Emblème du patrimoine français, ce train mythique, symbole de l’époque fastueuse et débridée des Années Folles, nous fait toujours l’honneur, sous le nom de VENISE-SIMPLON-ORIENT EXPRESS, de desservir la gare de Calais de mars à novembre. Véritable « palace roulant », cette rame, constituée de 17 voitures des années 20, est la seule à être encore en activité de façon régulière. Celle-ci fait revivre, pour une clientèle privilégiée, le faste de cette époque qui a connu l’apogée de L’ORIENT EXPRESS, et l’âge d’or du voyage ferroviaire.

C’est grâce à un homme visionnaire de Liège, GEORGES NAGELMACKERS, banquier et Ingénieur des Mines, que tout commence. Lors d’un séjour aux Etats-Unis, qu’il effectue suite à une histoire d’amour contrarié, celui-ci découvre la formidable avancée technologique des voitures Pullman, pourtant trop peu confortables à son goût. Il décide d’y associer le confort et le luxe des paquebots transatlantiques pour proposer de réaliser le « rêve oriental » cher aux élites du XIXe siècle.
En 1876, il fonde la COMPAGNIE INTERNATIONALE DES WAGONS-LITS et le premier Orient-Express quittera la gare de Strasbourg (actuelle gare de l’Est) à Paris en 1883 pour rejoindre Constantinople (nom d’Istanbul alors), mais avec des transbordements qui ne cesseront qu’en 1889 lorsque la totalité du voyage pourra se faire dans la même rame.
Malgré la complexité du passage des frontières, les règlementations différentes selon les pays traversés et les problèmes techniques, Georges Nagelmackers parviendra à ses fins.
Le réseau de l’Orient-Express -initialement l’Express d’Orient- ne cessera de se développer, les parcours seront multipliés, le creusement du tunnel de Simplon en 1906 permettra l’itinéraire du sud, plus court, et des prolongements permettront d’atteindre des clientèles spécifiques.
L’atout de la vitesse (4 jours pour l’aller contre une quinzaine par voie maritime), associé à la recherche d’un luxe absolu, attireront l’attention non seulement de l’opulente clientèle ciblée, rois et princes, maharadjahs, milliardaires et célébrités, mais aussi d’une presse enthousiaste, et de nombreux écrivains qui en feront le thème de leurs œuvres, romans en particulier, souvent repris par le cinéma. Qui ne connaît « Le Crime de l’Orient-Express d’Agatha Christie », inspiré en partie par un incident notoire survenu durant l’hiver 1929 où le train s’est retrouvé bloqué par la neige à 130 km d’Istanbul ? Et sait-on qu’après un attentat terroriste en Hongrie, Joséphine Baker, passagère sortie indemne du train, chantera pour réconforter les survivants ? Ou encore que le roi de Bulgarie, prenant ce train pour un jouet, tiendra à le conduire personnellement, au grand dam du conducteur et des passagers ?

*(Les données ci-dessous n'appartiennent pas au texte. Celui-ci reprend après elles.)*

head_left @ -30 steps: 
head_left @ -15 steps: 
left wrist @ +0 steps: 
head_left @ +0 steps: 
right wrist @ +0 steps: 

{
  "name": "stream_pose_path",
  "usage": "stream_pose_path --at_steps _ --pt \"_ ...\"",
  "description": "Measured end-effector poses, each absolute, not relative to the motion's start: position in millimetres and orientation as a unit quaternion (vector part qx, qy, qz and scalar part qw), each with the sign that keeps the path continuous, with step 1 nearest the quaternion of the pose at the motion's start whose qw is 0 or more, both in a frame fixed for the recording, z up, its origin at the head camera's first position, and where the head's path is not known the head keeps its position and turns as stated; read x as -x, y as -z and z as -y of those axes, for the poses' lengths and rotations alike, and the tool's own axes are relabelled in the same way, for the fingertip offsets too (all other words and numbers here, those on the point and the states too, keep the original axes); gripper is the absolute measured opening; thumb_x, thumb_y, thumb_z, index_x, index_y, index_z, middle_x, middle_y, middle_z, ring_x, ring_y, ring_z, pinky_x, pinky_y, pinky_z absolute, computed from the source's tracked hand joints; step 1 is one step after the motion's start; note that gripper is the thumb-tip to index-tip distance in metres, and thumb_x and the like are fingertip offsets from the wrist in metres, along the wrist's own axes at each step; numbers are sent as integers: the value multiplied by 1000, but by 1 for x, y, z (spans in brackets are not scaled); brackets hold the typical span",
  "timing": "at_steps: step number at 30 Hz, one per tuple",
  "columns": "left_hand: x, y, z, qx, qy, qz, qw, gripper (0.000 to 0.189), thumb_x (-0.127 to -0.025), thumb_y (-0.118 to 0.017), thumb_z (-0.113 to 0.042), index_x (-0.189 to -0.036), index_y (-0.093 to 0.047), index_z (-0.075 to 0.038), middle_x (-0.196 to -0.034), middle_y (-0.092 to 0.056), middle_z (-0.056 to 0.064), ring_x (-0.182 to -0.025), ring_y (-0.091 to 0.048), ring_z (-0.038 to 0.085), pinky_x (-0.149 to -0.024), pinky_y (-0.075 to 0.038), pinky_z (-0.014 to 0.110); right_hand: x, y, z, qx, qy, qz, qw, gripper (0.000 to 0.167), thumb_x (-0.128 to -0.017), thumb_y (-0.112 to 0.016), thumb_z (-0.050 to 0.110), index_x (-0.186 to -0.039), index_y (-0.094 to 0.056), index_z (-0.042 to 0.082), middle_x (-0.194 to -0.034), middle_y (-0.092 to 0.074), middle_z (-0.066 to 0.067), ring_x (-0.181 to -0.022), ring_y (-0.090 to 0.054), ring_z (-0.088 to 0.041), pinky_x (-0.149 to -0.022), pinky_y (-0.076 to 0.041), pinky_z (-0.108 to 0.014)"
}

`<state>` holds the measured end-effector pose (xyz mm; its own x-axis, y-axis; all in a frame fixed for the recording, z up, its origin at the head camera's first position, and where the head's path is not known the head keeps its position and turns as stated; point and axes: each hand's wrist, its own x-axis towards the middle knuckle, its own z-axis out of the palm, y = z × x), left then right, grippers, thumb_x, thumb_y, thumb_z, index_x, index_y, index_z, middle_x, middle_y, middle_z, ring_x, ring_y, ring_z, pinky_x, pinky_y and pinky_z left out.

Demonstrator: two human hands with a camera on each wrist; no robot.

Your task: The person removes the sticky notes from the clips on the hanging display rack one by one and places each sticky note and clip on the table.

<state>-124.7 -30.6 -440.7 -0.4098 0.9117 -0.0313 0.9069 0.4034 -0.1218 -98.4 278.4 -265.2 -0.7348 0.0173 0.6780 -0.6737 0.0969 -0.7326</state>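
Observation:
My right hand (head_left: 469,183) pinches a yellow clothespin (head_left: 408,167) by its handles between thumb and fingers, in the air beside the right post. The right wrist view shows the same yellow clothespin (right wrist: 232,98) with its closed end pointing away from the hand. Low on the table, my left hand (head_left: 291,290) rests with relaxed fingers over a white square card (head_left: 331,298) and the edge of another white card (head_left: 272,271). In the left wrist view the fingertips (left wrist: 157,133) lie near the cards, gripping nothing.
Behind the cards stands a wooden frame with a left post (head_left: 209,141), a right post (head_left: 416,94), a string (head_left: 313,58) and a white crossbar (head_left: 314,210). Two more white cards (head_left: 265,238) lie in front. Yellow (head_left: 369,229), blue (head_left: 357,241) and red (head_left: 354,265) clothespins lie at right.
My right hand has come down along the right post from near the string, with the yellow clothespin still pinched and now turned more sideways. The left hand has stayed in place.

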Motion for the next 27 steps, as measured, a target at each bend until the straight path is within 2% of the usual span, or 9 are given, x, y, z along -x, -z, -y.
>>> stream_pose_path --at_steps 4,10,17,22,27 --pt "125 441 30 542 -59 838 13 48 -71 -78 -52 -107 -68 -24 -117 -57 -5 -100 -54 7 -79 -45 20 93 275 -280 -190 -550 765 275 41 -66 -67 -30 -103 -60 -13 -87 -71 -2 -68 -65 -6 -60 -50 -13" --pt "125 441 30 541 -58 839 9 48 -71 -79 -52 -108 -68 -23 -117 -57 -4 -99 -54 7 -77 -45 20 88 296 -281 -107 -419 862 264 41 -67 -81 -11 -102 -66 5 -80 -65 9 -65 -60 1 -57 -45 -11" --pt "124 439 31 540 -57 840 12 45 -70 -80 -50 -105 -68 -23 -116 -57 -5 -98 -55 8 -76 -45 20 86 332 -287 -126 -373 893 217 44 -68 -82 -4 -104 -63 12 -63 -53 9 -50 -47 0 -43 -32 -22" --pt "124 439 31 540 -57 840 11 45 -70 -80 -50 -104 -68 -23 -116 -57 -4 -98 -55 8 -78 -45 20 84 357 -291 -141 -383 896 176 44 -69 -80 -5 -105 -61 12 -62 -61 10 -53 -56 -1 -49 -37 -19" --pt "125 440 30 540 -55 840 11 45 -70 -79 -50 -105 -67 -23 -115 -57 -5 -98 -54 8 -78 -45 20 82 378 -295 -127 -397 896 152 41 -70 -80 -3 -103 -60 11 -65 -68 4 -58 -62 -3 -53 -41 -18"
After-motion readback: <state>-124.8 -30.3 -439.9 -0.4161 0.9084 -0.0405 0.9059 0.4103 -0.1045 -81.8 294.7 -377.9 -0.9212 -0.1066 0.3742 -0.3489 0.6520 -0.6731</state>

Mais, outre la prouesse technique, c’est le luxe inouï voulu par Georges Nagelmackers qui va contribuer à lui donner une réputation mondiale.

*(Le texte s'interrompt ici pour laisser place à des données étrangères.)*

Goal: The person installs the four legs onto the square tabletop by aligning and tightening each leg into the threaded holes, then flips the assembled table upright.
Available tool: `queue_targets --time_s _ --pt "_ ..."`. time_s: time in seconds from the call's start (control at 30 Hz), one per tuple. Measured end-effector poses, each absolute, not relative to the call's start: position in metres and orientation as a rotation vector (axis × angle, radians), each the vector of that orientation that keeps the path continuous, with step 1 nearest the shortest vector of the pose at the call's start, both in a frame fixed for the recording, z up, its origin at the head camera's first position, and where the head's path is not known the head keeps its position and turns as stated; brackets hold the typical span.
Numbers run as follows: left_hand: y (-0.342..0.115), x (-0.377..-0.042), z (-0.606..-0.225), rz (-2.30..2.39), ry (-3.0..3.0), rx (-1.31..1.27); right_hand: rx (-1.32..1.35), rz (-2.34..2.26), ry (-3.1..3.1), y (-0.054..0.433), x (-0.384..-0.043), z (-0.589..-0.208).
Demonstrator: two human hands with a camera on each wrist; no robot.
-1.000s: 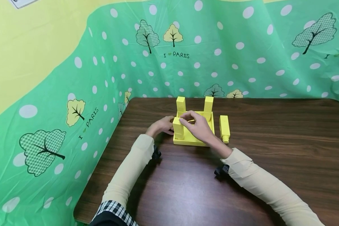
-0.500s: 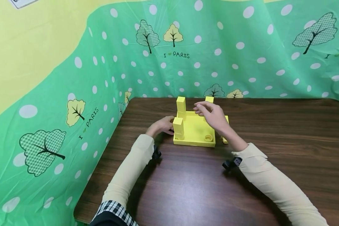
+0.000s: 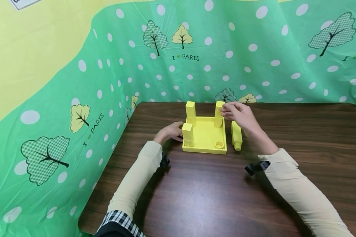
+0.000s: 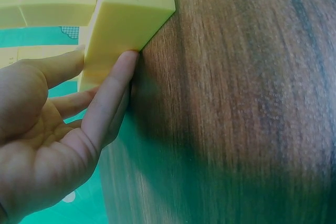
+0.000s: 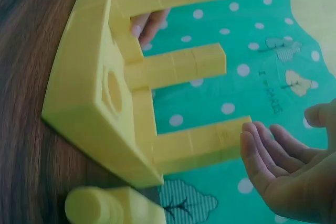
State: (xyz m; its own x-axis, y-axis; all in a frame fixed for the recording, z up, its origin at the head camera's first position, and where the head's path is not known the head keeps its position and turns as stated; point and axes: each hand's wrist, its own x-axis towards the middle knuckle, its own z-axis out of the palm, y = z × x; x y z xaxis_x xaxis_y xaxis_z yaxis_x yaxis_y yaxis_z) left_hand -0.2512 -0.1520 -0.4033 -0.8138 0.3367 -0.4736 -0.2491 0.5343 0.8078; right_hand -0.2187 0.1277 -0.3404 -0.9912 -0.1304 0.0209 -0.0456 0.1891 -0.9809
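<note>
An upturned yellow toy table (image 3: 207, 131) lies on the desk, its rimmed underside up. Blocky legs stand at three corners: near left (image 3: 188, 134), far left (image 3: 190, 113) and far right (image 3: 219, 113). A round socket ring (image 3: 219, 144) shows at the near right corner. My left hand (image 3: 170, 131) holds the toy table's left side; in the left wrist view its thumb and fingers (image 4: 113, 90) meet the side wall. My right hand (image 3: 240, 115) holds nothing, its fingers loosely bent right beside the top of the far right leg (image 5: 205, 142).
To the right of the toy table a loose yellow leg (image 3: 236, 135) lies with its round peg toward me. The brown desk (image 3: 299, 148) carries all this. A green dotted cloth (image 3: 255, 59) hangs along its back and left.
My right hand has moved from the near left leg across the toy table to the right, past the far right leg. The left hand stays in place.
</note>
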Motion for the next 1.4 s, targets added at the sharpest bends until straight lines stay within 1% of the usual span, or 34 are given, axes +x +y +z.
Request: queue_targets --time_s 0.33,0.63,0.83,1.07,1.4 --pt "-0.152 -0.250 -0.404 1.281 2.177 0.060 -0.099 -1.777 2.457 0.163 -0.222 -0.356" --pt "-0.151 -0.251 -0.403 1.284 2.178 0.053 -0.015 -1.701 2.442 0.179 -0.227 -0.366" --pt "-0.151 -0.251 -0.402 1.278 2.177 0.051 0.005 -1.661 2.441 0.188 -0.233 -0.376" --pt "-0.151 -0.251 -0.402 1.275 2.184 0.052 0.063 -1.635 2.377 0.206 -0.248 -0.395" --pt "-0.151 -0.251 -0.403 1.286 2.177 0.047 0.036 -1.507 2.311 0.195 -0.238 -0.388"
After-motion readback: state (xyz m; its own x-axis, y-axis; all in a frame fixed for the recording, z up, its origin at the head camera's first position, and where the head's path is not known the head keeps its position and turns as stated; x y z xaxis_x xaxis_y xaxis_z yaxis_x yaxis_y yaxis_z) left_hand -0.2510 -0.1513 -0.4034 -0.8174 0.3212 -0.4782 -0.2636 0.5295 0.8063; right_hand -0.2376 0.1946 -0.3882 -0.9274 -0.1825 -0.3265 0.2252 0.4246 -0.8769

L’entre-deux guerres est la pleine époque de l’Art Déco. En 1922, les voitures en teck cèdent la place à des voitures métalliques bleu nuit bordées d’un liseré or, plus confortables encore que les précédentes, mais surtout le décor est confié à de grands artistes, tels René PROU pour la marqueterie, et René LALIQUE pour la verrerie, composée de panneaux en cristal, lustres, appliques etc. L’élégante stylisation des motifs répond à la qualité intrinsèque des matériaux employés. Le raffinement et l’élégance sont recherchés jusque dans les moindres détails. L’harmonie est totale, on qualifie à juste titre » d’art global » le mouvement Art Déco. En parallèle, le service se veut impeccable, dans le but de libérer le riche voyageur de toute contrainte.
Tout contribue à permettre ce « rêve d’évasion », promesse de ces voyages exceptionnels. Dans « Wagon-Lit », Joseph Kessel s’exprime ainsi : « Je regardais à peine le paysage…le miracle était à l’intérieur, dans cette boite close, vernie et capitonnée ».

Les deux guerres mondiales perturberont grandement ces voyages, et à la suite de la Seconde Guerre Mondiale, on peut véritablement parler de déclin. La guerre froide et la concurrence du transport aérien, entre autres, auront raison du Direct-Orient-Express en 1977.
Mais en 1982, James Sherwood, magnat américain, président de la société Belmond, rétablit la liaison au départ de Londres, après avoir fait restaurer 26 voitures à Ostende et à Brême. Seront également restaurés les tapisseries de Marie LAURENCIN et les pâtes de verre de René Lalique. Et on fera appel à un décorateur français, Gérard Gallet, pour « dessiner un linge chiffré, à la marque de ce train d’exception, une verrerie de cristal, une argenterie de palace, des lampes et accessoires identiques à ceux qui étaient à bord et qui ont été volés par des collectionneurs ou ont été perdus ».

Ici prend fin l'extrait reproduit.